Je dois vous dire qu’ils sont restés à vingt-neuf, dont vingt-huit à la prison de Makala - ici, à Kinshasa - et un, qui est à la prison de Lisala. Tous ont été bénéficiaires de la loi d’amnistie de 2003 et de celle de 2005. Mais ils n’ont jamais eu le bénéfice de quitter la prison, parce que certaines autorités estimaient que c’était une question sensible. Et le président Kabila, l’année passée, a estimé que c’était une affaire qui les concernait personnellement. Je comprends bien. Mais nous sommes dans un Etat démocratique et, quand les lois sont prises, tout le monde doit être égal devant ces lois.
Il y a les prisonniers politiques et il y a les prisonniers assimilés. De qui s’agit-il ?
Je crois que ce sont tous ceux-là dont le procès ne s’est pas déroulé dans les normes. Je prends le cas, par exemple, du procès de Floribert Chebeya. Nous avons toujours estimé que les vrais auteurs de ce forfait, de cet assassinat, n’ont pas encore été arrêtés et que les personnes qui sont en détention aujourd’hui sont innocentes. Et donc nous souhaitons que ce procès soit rouvert pour qu’on mette la main sur les véritables auteurs de ce crime. Et vous savez que nous citons régulièrement monsieur John Numbi, qui a été cité, aussi, par d’autres témoins oculaires, pour que ce monsieur comparaisse devant les tribunaux congolais et qu’il rende compte à la justice de l’assassinat de Floribert Chebeya.

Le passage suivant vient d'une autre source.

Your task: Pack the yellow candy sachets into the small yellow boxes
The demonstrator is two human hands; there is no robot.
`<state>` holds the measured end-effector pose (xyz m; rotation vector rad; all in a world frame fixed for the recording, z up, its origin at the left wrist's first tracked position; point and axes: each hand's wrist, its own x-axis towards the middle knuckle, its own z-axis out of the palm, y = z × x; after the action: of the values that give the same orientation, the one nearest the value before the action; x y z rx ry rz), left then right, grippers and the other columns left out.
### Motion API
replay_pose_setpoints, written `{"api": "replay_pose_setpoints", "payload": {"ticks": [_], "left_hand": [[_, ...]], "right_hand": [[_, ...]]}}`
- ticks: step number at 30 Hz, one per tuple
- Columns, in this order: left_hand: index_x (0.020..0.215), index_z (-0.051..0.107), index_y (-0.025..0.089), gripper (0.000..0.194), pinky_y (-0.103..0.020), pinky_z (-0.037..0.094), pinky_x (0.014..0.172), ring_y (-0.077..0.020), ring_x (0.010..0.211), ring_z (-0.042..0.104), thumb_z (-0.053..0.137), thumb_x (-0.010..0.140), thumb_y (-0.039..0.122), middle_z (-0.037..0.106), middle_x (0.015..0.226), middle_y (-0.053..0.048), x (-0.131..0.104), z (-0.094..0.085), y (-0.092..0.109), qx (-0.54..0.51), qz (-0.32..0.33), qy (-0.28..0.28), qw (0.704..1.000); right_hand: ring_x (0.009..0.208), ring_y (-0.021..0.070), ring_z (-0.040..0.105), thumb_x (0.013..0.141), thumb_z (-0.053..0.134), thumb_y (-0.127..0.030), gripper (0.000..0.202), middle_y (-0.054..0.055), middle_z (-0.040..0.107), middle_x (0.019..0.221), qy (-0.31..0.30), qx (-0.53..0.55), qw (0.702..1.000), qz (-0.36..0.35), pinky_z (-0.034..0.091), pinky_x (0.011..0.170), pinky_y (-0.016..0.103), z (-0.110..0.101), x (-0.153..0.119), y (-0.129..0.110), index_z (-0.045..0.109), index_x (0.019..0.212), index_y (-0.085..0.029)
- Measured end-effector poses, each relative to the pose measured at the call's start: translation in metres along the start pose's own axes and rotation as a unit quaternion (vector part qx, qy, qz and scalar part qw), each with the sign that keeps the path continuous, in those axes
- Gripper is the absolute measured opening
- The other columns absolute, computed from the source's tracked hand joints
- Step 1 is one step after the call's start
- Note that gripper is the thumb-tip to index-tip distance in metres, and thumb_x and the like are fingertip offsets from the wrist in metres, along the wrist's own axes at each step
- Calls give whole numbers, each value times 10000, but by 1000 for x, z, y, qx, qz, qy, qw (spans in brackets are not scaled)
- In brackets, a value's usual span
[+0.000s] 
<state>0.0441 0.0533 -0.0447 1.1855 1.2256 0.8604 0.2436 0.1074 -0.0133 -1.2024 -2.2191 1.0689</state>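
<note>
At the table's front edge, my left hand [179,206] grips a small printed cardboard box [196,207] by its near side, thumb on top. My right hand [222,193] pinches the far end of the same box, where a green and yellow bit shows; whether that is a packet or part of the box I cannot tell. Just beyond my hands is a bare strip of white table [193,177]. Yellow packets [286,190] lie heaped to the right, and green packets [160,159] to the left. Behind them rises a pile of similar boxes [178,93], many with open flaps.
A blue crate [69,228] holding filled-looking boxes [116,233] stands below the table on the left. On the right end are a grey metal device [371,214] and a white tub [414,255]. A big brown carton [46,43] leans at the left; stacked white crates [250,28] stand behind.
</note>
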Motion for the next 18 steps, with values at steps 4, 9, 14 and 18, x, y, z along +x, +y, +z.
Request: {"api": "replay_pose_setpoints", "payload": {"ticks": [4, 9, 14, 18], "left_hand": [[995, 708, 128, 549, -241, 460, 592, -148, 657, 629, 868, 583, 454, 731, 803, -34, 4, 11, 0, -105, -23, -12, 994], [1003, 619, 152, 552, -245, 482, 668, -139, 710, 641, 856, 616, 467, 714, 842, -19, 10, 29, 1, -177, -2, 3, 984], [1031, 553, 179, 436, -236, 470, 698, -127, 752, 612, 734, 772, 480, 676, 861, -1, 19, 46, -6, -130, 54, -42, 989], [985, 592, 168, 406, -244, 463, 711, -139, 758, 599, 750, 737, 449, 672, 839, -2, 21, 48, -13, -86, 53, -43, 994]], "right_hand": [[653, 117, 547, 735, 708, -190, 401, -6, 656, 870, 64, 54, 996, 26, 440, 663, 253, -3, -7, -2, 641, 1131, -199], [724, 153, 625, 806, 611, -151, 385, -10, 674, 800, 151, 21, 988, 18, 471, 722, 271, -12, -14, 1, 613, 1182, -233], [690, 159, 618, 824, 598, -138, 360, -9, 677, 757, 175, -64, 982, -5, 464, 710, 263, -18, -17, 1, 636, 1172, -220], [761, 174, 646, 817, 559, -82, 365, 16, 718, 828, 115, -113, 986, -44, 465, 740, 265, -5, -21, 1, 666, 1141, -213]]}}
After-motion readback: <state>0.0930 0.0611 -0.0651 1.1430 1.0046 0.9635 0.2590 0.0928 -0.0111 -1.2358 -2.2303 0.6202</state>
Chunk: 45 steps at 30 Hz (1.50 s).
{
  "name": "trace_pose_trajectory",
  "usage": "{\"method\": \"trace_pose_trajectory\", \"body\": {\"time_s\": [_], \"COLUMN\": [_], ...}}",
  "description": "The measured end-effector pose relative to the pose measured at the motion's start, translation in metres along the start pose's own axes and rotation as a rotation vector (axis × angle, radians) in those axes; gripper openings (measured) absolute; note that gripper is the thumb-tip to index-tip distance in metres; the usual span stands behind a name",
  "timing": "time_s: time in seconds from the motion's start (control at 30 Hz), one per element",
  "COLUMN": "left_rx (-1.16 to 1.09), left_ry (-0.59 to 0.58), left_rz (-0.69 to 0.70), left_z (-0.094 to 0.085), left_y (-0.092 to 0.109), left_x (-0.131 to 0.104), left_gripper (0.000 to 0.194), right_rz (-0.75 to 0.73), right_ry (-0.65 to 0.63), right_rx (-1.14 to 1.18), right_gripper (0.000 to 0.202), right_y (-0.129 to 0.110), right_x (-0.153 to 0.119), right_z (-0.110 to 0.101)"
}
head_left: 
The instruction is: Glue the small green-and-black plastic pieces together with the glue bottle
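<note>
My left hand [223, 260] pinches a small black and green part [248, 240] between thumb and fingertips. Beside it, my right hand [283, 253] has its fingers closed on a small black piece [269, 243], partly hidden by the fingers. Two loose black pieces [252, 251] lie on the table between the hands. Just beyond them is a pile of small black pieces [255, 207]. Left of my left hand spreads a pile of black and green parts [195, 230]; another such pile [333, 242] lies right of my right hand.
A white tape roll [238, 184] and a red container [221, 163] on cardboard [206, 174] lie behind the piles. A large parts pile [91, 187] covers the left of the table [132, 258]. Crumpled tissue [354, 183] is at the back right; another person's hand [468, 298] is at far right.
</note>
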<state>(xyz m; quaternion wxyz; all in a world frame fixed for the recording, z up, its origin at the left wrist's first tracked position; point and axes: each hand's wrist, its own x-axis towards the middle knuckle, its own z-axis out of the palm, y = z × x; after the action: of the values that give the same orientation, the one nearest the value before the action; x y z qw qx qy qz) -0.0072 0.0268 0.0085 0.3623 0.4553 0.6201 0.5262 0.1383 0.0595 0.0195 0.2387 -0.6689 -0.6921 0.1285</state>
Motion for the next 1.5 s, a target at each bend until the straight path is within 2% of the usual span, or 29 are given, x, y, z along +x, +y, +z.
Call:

John Numbi, qui est à présent inspecteur général de l’armée, n’a-t-il pas été reçu par le président Tshisekedi quelques jours après son investiture ?
Oui. Je pense que c’est dans le cadre de ses fonctions actuelles. Si effectivement, à l’issue d’une enquête indépendante, il se révèle qu’il n’y est pour rien, nous pensons qu’il va être laissé en liberté. Mais nous ne pouvons pas accepter que la fonction qu’il occupe puisse être un handicap à ce qu’il réponde des actes qui sont mis sur sa tête ou à sa charge.
Pour dire les choses franchement, Jean-Claude Katende, est-ce que vous craignez que les présumés criminels de l’ancien régime bénéficient d’un régime d’impunité ?
C’est la crainte que nous avons. Et nous avons entendu beaucoup d’interventions du président de la République, qui parle de ne pas faire la chasse à l’homme et ainsi de suite. Mais nous estimons que, sans justice, il est impossible de reconstruire ce pays.
Le 8 janvier, deux jours avant l’annonce de la victoire de Félix Tshisekedi, son état-major a reconnu qu’il existait un rapprochement Tshisekedi-Kabila qui « s’inscrivait dans la logique de la réconciliation nationale contre toute politique de règlement de compte et de chasse à l’homme ». Est-ce qu’en effet, il ne faut pas craindre une politique de chasse à l’homme ?
Je ne pense pas. Nous aurions souhaité qu’on prenne l’option de ce qui s’est passé en Afrique du Sud. Il faut, pour l’histoire, que les faits soient documentés, que ceux qui les ont commis soient bien identifiés. Le faire comme le président Félix Tshisekedi est en train de l’entendre, nous pensons que cela va se retourner contre lui un jour ou l’autre et que l’accord qu’il a passé avec le président Kabila est un accord contre les Congolais.
Et les exilés politiques comme Moïse Katumbi, qu’en pensez-vous ?
Nous pensons que les exilés politiques comme Moïse Katumbi Chapwe, comme Jean-Jacques Lumumba et les autres, ont le droit de rentrer en République démocratique du Congo, sans leur imposer quoi que ce soit comme conditions.